ARTICLE AD BOX
By Steffan Messenger
BBC Wales Environment Correspondent
Plans for a major overhaul of farm subsidy payments in Wales have been thrown into crisis after union leaders announced they would not take part in the scheme over tree planting rules.
NFU Cymru said the proposals were too complicated and "did not make business sense".
The plans were one of the Welsh government's flagship policies to fight climate change and nature loss.
The Welsh government has been asked to comment.
The news comes on the eve of the Royal Welsh Agricultural Show in Llanelwedd, Powys.
The Sustainable Farming Scheme is set to take effect in 2025, replacing EU-era payments that had been worth over £300m a year to Welsh farms.
The new model is based on the idea of public money for public goods, rewarding farmers for actions that help soak in carbon emissions, provide habitats for wildlife and enhance water quality among other things.
To qualify, farms will have to sign up to a checklist of universal actions - including ensuring 10% of their land is planted with trees, and a further 10% managed as wildlife habitat.
NFU Cymru deputy president Abi Reader told BBC News that while farms were committed to environmental protection, the tree-planting target in particular was a barrier to many.
"We fear that payment rates are not likely to reflect the reduction in land values associated with tree planting - in effect a permanent land use change," she said.
"Would Welsh government expect any other sector to undertake an activity that could devalue an asset, in our case productive agricultural land, by up to 80% of its value?"
Along with the union's president Aled Jones, she has announced that, as it stands, she would not take part in the subsidy scheme.
"We've spoken extensively with our members, even farmers who rely hugely on farm support payments are saying we just can't make this add up and that's really concerning," she said.
"If farmers around Wales can't access this scheme then it's failed."
NFU Cymru is Wales' largest farming union, representing thousands of businesses across the country.
Its president Aled Jones said farmers were prepared to integrate more trees into farming systems - from "shelterbelts, streamside corridors to field corners".
"But we will not take our productive land out of food production for tree-planting," he said.
Ahead of the start of the Royal Welsh Show, Rural Affairs Minister Lesley Griffiths had called for farmers to visit the Welsh government's pavilion at the showground to find out more about the scheme.
"By working together we have a once in a lifetime opportunity to design a scheme which is right for our farmers and for Wales," she said.

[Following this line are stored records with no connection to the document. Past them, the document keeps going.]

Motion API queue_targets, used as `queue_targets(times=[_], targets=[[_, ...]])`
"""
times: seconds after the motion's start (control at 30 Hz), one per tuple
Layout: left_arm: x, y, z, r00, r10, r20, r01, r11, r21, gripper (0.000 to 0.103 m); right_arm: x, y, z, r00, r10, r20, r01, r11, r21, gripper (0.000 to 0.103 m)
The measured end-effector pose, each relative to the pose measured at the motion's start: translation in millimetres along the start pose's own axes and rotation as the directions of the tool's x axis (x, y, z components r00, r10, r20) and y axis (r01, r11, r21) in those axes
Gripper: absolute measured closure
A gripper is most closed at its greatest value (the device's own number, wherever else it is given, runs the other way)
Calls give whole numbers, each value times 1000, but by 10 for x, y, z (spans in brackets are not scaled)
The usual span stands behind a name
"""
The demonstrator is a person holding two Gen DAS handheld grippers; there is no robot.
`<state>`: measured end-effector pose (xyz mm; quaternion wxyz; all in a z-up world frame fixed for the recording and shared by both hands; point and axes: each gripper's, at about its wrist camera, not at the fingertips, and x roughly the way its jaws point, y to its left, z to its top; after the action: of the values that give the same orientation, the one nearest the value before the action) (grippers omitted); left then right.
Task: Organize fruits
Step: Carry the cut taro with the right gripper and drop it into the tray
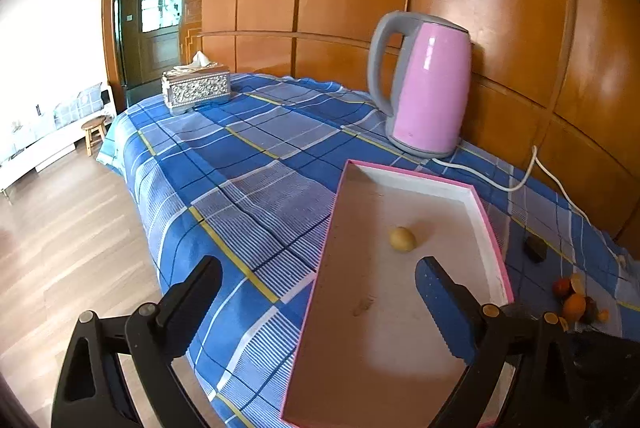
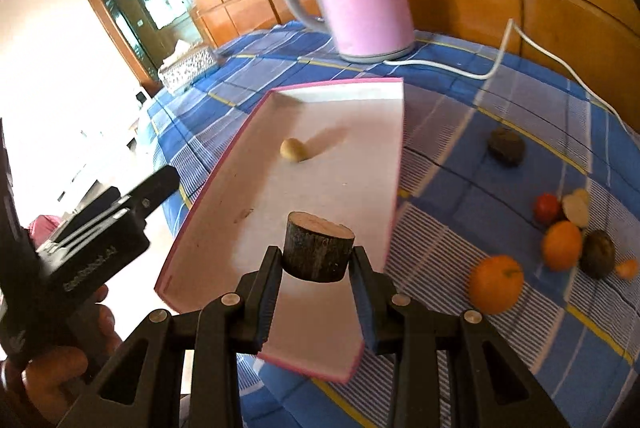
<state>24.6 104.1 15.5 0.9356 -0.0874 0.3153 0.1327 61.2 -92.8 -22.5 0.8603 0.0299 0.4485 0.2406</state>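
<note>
My right gripper [image 2: 318,260] is shut on a dark cylindrical chunk [image 2: 318,248] with a pale cut top, held above the near part of a pink-rimmed white tray [image 2: 352,163]. A small yellow fruit [image 2: 293,149] lies inside the tray [image 1: 472,193], also seen as the yellow fruit [image 1: 403,239]. My left gripper [image 1: 318,268] is open, straddling the tray's left wall with nothing gripped. One finger [image 2: 160,183] of it shows at the left, held by a hand. Two oranges [image 2: 496,282], a red fruit [image 2: 547,207] and a dark fruit [image 2: 598,254] lie on the cloth to the right.
A pink kettle [image 1: 428,83] stands behind the tray, its white cord [image 1: 516,183] trailing right. A silver tissue box [image 1: 196,87] sits at the far left corner. Another dark lump [image 2: 506,146] lies right of the tray. The table's edge [image 1: 152,228] drops to a wooden floor on the left.
</note>
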Motion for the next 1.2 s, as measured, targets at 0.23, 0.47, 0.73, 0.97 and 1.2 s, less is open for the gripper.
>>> queue_targets(times=[0.23, 0.47, 0.73, 0.97, 1.2], targets=[[31, 5, -10, 1000, -7, -9, 7, 1000, 0, 5, 86, 93, 22, 1000, -20, 6, 20, 1000, -13, 55], [3, -66, -39, 1000, -25, -11, 26, 1000, 18, 5, -109, -36, -57, 995, -89, 53, 89, 996, 13, 54], [-49, -146, -60, 999, -53, -10, 54, 998, 43, 5, -378, -345, -252, 970, -221, 97, 211, 972, 103, 49], [-89, -228, -89, 997, -80, -12, 80, 994, 76, 5, -574, -564, -435, 924, -362, 123, 338, 924, 180, 49], [-104, -313, -132, 994, -103, -23, 105, 988, 110, 5, -754, -804, -609, 868, -480, 129, 437, 861, 261, 49]])
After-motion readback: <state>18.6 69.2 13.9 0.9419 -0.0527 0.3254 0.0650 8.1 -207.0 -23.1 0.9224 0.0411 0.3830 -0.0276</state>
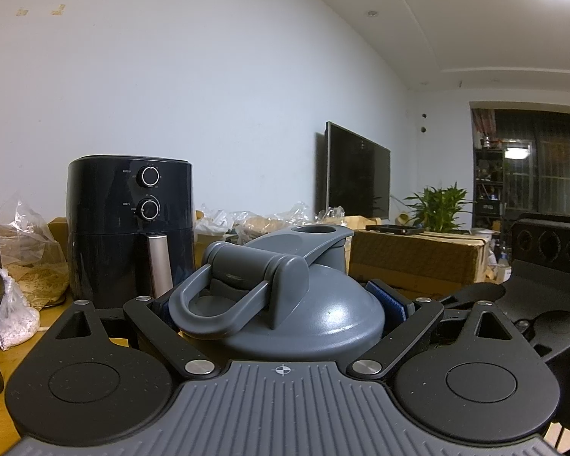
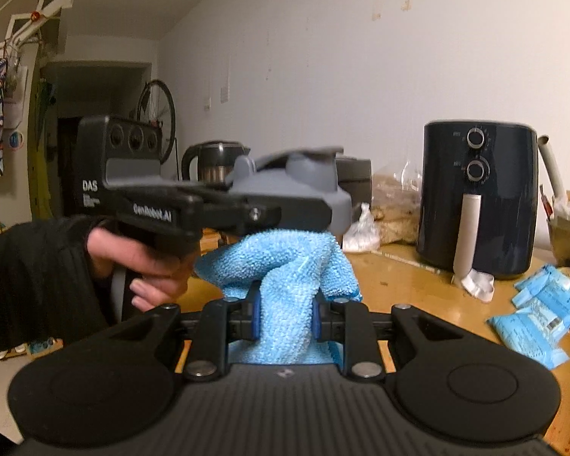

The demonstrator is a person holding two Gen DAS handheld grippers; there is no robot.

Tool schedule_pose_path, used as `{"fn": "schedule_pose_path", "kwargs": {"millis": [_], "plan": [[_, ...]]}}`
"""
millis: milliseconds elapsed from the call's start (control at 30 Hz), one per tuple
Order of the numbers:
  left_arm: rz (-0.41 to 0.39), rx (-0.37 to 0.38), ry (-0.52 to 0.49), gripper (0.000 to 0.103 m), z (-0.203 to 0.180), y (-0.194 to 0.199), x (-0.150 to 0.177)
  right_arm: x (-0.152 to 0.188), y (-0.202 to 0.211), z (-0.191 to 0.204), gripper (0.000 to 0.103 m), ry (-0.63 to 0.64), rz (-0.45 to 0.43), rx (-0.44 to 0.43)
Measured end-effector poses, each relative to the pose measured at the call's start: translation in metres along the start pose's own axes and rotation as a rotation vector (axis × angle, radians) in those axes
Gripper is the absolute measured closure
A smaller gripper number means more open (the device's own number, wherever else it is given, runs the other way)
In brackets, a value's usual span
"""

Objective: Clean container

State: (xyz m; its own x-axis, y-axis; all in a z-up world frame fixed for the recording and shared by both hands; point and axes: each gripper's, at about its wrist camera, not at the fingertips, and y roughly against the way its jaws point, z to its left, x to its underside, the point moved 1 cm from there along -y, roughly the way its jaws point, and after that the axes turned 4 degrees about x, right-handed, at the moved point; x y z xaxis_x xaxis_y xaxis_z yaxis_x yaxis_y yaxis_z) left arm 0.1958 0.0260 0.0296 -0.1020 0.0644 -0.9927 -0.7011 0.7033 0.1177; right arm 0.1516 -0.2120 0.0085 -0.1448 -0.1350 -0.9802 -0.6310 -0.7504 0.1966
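Note:
A grey container (image 1: 323, 315) with a flip cap and a carry loop fills the middle of the left wrist view. My left gripper (image 1: 281, 304) is shut on it, a blue pad pressing each side. In the right wrist view a hand holds that left gripper (image 2: 285, 209) level, with the container (image 2: 304, 186) in it above the table. My right gripper (image 2: 285, 319) is shut on a light blue microfibre cloth (image 2: 281, 262). The bunched top of the cloth sits right under the container and looks to touch its underside. The container's lower body is hidden.
A black air fryer (image 2: 475, 197) stands on the wooden table (image 2: 399, 277), with blue packets (image 2: 539, 315) to its right. A kettle (image 2: 212, 163) and plastic bags (image 2: 361, 228) sit behind the container. A cardboard box (image 1: 418, 262), a potted plant (image 1: 440, 205) and a television (image 1: 357, 171) lie further off.

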Motion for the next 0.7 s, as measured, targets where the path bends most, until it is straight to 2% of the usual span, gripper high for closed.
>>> {"fn": "schedule_pose_path", "kwargs": {"millis": [267,700], "plan": [[-0.004,0.000,-0.001,0.008,0.000,0.000,0.001,0.003,0.005,0.002,0.083,-0.018,-0.082,0.018],[0.000,0.002,-0.001,0.008,0.001,-0.001,-0.001,0.016,0.014,-0.002,0.083,-0.056,-0.132,0.024]]}}
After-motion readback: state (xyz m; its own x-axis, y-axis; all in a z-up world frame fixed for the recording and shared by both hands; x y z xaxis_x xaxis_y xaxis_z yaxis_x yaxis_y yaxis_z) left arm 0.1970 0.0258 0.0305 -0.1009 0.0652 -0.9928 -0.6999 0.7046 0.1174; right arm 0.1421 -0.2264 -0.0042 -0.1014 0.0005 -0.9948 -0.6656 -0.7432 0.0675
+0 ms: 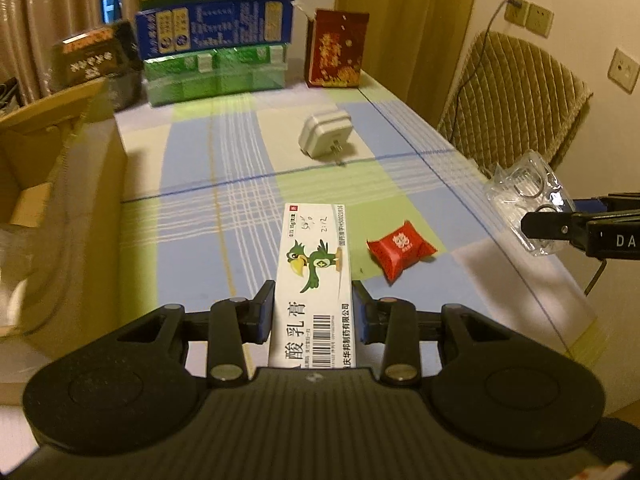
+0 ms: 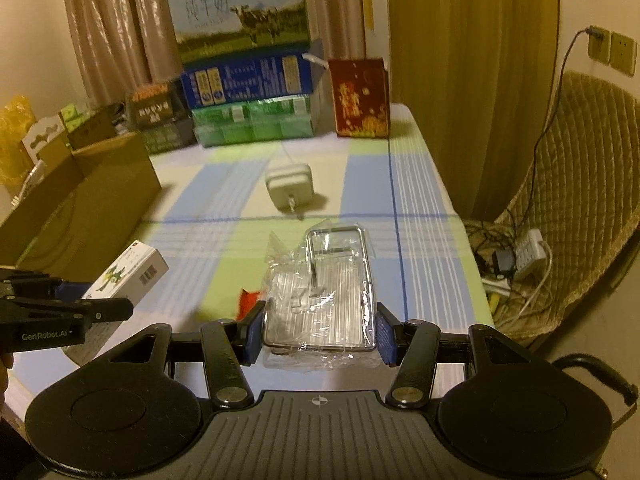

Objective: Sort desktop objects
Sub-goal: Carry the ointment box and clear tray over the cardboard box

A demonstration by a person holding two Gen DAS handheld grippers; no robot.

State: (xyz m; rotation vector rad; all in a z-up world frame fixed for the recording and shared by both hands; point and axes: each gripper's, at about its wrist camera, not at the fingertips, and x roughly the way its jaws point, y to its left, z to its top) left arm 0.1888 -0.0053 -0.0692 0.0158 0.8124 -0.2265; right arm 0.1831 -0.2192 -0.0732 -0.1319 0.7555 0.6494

"I want to keep farmers on the land, producing food sustainably, while dealing with the climate and nature emergencies."
Welsh Conservative Shadow Minister for Rural Affairs, Samuel Kurtz, said the views of farming unions had been ignored.
He said: "The Welsh government must now give serious consideration to major concessions or even scrapping this arbitrary percentage target altogether."
A third consultation on the proposals is set to be launched before the end of the year, with the final scheme unveiled in 2024.
Government advisors at the Climate Change Committee recently warned tree-planting rates in Wales were "far too low".
The Welsh government has set a target for 86 million more by 2030.
Forestry organisations have also called for an increase in homegrown timber production to reduce emissions from construction and said this would bring jobs to rural Wales.